* _DATA EXTRACT_:
_ _ _ _

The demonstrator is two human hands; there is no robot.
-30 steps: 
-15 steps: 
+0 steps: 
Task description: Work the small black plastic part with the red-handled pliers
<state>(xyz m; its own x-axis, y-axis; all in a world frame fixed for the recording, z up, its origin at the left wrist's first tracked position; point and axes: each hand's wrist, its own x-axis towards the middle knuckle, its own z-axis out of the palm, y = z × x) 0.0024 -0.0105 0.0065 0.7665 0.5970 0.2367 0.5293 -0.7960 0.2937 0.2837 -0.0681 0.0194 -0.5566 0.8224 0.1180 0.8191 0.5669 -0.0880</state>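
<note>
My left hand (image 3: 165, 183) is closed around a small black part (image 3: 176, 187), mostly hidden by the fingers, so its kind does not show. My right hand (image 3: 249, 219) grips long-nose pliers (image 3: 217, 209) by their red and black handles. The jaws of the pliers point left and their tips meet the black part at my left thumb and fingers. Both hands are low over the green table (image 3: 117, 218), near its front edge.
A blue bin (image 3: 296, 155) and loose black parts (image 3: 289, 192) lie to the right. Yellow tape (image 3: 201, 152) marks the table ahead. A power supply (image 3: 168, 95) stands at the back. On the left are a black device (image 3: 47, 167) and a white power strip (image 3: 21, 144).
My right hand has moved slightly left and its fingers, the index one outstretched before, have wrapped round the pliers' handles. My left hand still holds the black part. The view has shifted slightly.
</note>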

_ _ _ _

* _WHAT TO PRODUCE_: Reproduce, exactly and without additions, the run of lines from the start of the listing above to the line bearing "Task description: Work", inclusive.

* _TASK OUTPUT_:
The demonstrator is two human hands; there is no robot.
-30 steps: 
-15 steps: 
+0 steps: 
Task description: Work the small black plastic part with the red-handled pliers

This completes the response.